Lamenting farmers are among the poorest people in the country, he underlined that all their livelihood, family, and expenses highly depend on their groundnuts and other field crops.
He maintained that they, therefore, deserve better price for their farm produce but, according to him, in the Gambia, this is not the case. The dissatisfied farmer told this medium that the government fixed price for groundnut “is very small compared to what the middlemen are buying from us”.
Secka also delved into the plight of farmers in the Gambia with regards to fertilizer, seeds and capital availability to farmers on time, opining that many a time, farmers don’t get them on time.
Urging the Barrow government to revisit the price for groundnut, Secka believed when the price is increased, it would to a great extent help the farmers, thereby improving their daily expenses.

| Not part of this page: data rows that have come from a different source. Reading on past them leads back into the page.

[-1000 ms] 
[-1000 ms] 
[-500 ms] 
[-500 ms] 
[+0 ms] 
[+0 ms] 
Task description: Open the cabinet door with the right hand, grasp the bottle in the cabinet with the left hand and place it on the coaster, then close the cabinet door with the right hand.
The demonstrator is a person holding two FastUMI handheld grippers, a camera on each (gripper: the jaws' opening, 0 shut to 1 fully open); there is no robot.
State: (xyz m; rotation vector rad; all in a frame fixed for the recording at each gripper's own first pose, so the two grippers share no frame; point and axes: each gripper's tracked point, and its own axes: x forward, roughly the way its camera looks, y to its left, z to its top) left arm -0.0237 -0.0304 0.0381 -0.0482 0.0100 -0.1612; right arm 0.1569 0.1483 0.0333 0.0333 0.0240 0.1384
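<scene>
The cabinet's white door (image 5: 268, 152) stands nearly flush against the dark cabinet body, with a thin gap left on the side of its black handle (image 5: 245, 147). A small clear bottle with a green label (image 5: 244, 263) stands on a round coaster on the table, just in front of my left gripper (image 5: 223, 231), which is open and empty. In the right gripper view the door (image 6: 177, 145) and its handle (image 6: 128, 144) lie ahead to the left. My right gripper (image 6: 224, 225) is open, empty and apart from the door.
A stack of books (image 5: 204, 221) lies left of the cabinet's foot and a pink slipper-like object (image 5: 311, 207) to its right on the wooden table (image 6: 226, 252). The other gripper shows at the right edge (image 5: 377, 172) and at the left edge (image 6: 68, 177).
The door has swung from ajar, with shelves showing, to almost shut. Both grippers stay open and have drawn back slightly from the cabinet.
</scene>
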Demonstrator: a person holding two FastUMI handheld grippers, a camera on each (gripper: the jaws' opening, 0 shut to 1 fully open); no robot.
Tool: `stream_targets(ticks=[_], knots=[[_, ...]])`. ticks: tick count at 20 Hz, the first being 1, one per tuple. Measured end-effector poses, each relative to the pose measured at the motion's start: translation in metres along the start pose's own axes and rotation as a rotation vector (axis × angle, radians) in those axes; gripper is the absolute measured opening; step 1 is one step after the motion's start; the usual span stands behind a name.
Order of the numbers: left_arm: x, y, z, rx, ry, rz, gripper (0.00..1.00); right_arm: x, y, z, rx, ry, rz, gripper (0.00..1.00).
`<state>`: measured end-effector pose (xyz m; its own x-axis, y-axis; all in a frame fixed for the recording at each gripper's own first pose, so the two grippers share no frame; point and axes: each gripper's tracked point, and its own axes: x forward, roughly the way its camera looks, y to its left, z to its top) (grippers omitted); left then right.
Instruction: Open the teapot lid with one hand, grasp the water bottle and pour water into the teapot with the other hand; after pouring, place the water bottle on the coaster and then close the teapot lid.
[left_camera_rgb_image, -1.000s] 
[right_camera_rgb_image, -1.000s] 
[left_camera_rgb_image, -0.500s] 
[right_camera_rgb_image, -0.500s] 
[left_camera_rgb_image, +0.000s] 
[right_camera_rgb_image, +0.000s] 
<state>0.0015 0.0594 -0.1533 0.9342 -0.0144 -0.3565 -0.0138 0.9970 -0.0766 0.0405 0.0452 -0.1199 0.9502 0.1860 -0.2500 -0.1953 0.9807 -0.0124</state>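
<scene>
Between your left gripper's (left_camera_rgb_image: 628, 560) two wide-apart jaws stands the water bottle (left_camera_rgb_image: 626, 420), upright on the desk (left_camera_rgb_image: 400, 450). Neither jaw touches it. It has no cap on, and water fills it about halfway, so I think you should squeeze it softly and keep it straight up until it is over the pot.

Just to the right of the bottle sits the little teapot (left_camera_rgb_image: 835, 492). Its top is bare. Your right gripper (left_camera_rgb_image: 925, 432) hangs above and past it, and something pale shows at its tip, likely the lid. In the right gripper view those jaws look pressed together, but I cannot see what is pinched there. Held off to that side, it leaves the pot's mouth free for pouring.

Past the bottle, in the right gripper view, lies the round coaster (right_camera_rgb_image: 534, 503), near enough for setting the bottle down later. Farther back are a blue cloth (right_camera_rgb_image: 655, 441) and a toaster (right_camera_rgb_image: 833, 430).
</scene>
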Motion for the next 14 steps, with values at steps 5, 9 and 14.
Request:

Alluding to what most of the farmers generally termed “poor price”, Mr. Foday Ndure also stressed the need for significant increment in groundnut price, because he said this year’s season was not a success as they had wished, and therefore, the government should be of great help to the farmers. He appealed to the government to revisit the price for groundnut.
Mr. Gibril Dumbuya, a groundnut trader in NBR, shed light on his desire to assist Gambian farmers by raising the price of groundnut to twenty-three thousand dalasis (D23,000) per ton–which is five thousand more than government’s.
Dumbuya did not hide his unflinching determination to help the Gambian farmers by purchasing their produce at “favourable prices”.
Also adding his voice was Mr. Chebo Njie, who did not mince his words, revealing that if the government is not ready to assist farmers in The Gambia, they (the traders) will devise measures in helping them to get ends meet. This, he reasoned, “is because farming is the strongest backbone in the Gambia, so if farmers are being neglected, the entire nation will face the consequences”.